Weaknesses: The main weakness of the paper is the evaluation of the baselines. The current method uses a skip-gram method to learn node embeddings from the structure of the graph, without using any existing node representation. The skip-gram model is similar to node2vec and this comparison is fair. But GCN and Meta-GNN are designed to use nodes with features. In [Kipf and Welling 2017], GCN is used with one-hot features only for synthetic, random graph experiments. A fair comparison would be to use GCN and Meta-GNN with node2vec embeddings or with the skip-gram model that is pre-trained. There could be more ablation studies. What happens if the node embeddings are learned at the beginning by the Structural Module and then left fixed? What is the performance using just one-hot features? Could the authors comment why in Figure 3 from the Supplement the performance is degraded when more negative samples are given? Shouldn’t the performance increase or at least remain constant? More explanations would be useful. =================== Post-Rebuttal: =================== I thank the authors for the additional explanations and experiments in the rebuttal. My main concerns were regarding the comparison with the GNN baselines having proper node features and the authors mainly addressed my concerns in the experiments from the rebuttal. Although comparisons with the baselines having the exact input features in the Meta-learning Module would have been also appreciated. I mainly agree with R3 that the paper has somehow limited contributions. But on the other hand, the direction of using few-samples on graph-based data is relatively new with few existing papers and this work could further increase the interest in this domain. Together with Meta-GNN, this work could be a good baseline for future works in few-shot for graph data. Thus I am increasing my score to a 6.

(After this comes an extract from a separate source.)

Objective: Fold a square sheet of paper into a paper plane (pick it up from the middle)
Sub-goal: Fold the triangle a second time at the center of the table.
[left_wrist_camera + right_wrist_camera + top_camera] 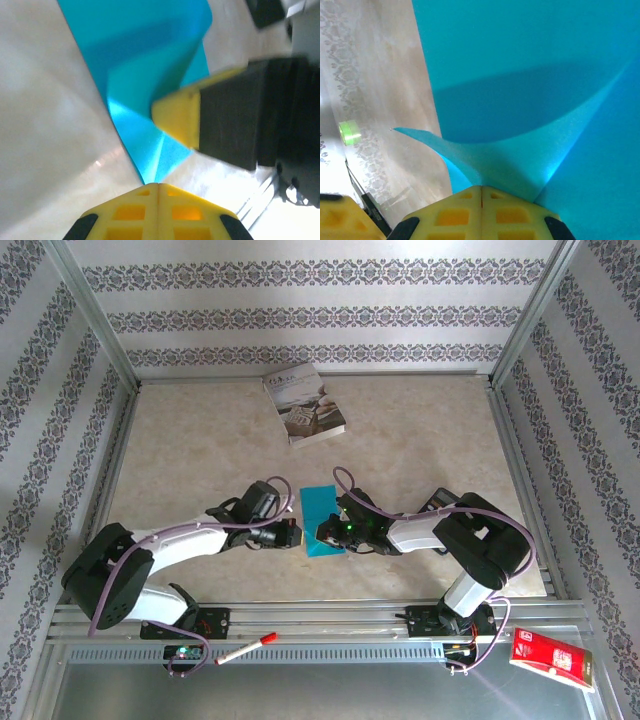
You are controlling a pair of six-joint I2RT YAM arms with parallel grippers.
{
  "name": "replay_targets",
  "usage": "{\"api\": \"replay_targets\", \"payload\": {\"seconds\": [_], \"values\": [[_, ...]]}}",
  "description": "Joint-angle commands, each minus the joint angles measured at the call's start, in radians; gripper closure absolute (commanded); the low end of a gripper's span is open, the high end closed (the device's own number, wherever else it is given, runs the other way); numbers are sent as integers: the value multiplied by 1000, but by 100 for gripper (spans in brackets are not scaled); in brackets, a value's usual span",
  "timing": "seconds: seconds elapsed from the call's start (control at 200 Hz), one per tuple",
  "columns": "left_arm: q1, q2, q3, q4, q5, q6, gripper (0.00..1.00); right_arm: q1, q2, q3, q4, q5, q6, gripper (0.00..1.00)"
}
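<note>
On marbled table [420, 440], thin creased teal paper [318, 505]

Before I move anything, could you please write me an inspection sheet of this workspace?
Surface: beige table, flat, stone pattern.
Job's things: square sheet of paper, teal, creased and partly lifted between the grippers; not yet a plane.
Clutter: book at the far side; red marker and red packet past the near edge.
Grippers: left gripper shut, apparently on the sheet's corner; right gripper shut on a raised fold.
Cables: purple cables along both arms, off the sheet.
Surroundings: patterned walls, metal frame.
</note>
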Motion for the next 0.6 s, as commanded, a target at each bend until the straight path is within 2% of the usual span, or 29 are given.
{"api": "replay_targets", "payload": {"seconds": [0.0,0.335,0.595], "values": [[-40,29,-5,97,70,-86,100,-8,42,-32,-66,28,11,99],[-50,146,21,156,73,-117,100,-8,38,-35,-69,30,12,99],[-50,183,30,189,84,-126,100,-8,40,-37,-70,30,11,100]]}}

Correctness: The claims and the method are sound.

Clarity: The paper is mainly well written.

Relation to Prior Work: The setting of few-shot classification is not yet well explored for graph data. The paper discusses existing work on graph data, but the evaluation of previous methods is not entirely fair.

Reproducibility: Yes

Additional Feedback: Is there a reason why the proposed method shouldn’t be used for tasks where node features exist?

Review 2

Summary and Contributions: The authors studied few-shot learning for node classification. More specifically, they named the problem as Node Classification on graphs with Few-shot Novel Labels (NCFNL). This can address cool start problems in recommender systems and classifications for new issues/contents on social media. The proposed method consists of three modules: structural module to learn task-agnostic node embedding, a meta-learning module to transform the task-agnostic embeddings to task-specific embeddings, and optimization module to balance the graph structure learning (task-agnostic learning) and transformation learning/meta-learning (task-specific learning). The experimental results look promising.

Strengths: 1. Strong experimental results. The proposed method shows strong experimental results. It outperforms strong baselines by a significant margin. The largest cases are 150% and 47.58% in terms of recall and F1. 2. The problem definition of Node Classification on Graphs With Few-Shot Novel Labels is interesting. It is relevant to semi-supervised learning, continual learning, and few-shot learning. The NCFNL subsumes many problems in a variety of applications such as recommender systems for new items with a few ratings and classification for new labels. The graphs can be constructed using the proximity of samples. So, it has a wide operating range.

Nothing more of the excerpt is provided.